=== YOUR INSTRUCTIONS ===
Can you pull out each line of the data below that includes the word "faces"?

----

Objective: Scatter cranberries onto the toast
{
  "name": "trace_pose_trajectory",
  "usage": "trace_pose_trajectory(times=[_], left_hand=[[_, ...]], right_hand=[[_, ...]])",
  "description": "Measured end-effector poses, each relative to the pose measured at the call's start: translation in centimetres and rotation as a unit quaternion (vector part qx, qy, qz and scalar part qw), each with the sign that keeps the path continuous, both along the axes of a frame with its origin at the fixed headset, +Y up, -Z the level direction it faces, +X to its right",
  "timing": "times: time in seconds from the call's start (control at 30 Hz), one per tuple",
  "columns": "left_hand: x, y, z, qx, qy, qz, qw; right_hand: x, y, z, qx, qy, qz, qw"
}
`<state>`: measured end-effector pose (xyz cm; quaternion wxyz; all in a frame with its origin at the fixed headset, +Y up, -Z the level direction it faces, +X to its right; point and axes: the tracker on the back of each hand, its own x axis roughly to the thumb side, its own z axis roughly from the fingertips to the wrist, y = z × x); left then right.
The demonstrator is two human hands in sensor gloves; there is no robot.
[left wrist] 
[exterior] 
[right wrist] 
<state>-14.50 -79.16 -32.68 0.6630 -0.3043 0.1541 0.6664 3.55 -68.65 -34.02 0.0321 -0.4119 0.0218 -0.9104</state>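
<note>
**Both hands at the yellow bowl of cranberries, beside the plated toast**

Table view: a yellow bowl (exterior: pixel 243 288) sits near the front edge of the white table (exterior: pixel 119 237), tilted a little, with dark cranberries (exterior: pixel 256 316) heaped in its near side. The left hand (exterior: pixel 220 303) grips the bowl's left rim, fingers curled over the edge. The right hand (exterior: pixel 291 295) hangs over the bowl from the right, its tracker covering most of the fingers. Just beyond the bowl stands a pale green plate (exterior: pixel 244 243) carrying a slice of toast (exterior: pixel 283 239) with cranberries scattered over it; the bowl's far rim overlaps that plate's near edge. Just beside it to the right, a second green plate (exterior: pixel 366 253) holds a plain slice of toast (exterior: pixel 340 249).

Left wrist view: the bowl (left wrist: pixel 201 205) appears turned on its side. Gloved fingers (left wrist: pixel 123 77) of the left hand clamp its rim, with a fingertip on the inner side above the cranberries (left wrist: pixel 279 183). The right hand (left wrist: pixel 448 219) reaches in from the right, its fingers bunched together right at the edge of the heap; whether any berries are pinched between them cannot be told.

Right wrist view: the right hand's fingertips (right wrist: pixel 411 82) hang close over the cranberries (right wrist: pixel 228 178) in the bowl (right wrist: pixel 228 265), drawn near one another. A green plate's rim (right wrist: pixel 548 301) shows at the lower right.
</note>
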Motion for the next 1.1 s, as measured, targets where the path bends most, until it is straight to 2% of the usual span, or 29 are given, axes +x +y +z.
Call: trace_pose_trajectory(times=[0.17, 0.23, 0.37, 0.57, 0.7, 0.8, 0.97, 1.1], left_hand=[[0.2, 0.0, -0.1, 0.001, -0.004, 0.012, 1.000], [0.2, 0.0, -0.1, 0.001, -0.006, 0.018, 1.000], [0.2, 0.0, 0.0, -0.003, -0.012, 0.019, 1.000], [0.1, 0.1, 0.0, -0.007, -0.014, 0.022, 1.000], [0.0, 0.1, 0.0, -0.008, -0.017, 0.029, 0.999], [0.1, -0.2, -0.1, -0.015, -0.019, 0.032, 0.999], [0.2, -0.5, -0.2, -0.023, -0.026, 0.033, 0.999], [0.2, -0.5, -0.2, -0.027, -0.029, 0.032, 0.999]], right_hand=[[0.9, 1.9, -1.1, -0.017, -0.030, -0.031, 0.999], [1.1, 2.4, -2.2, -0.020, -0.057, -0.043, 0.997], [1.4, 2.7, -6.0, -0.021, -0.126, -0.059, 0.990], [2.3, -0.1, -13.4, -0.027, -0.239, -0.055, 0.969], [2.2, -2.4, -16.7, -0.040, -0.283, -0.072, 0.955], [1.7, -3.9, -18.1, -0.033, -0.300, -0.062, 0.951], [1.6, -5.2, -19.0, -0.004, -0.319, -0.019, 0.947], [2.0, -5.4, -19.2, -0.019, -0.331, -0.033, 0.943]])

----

=== REPLY TO THE EXERCISE ===
  "description": "Measured end-effector poses, each relative to the pose measured at the call's start: translation in centimetres and rotation as a unit quaternion (vector part qx, qy, qz and scalar part qw), each with the sign that keeps the path continuous, both along the axes of a frame with its origin at the fixed headset, +Y up, -Z the level direction it faces, +X to its right",
`<state>`: measured end-effector pose (xyz cm; quaternion wxyz; all in a frame with its origin at the fixed headset, +Y up, -Z the level direction it faces, +X to its right; point and axes: the tracker on the back of each hand, its own x axis roughly to the thumb side, its own z axis roughly from the fingertips to the wrist, y = z × x); left then right.

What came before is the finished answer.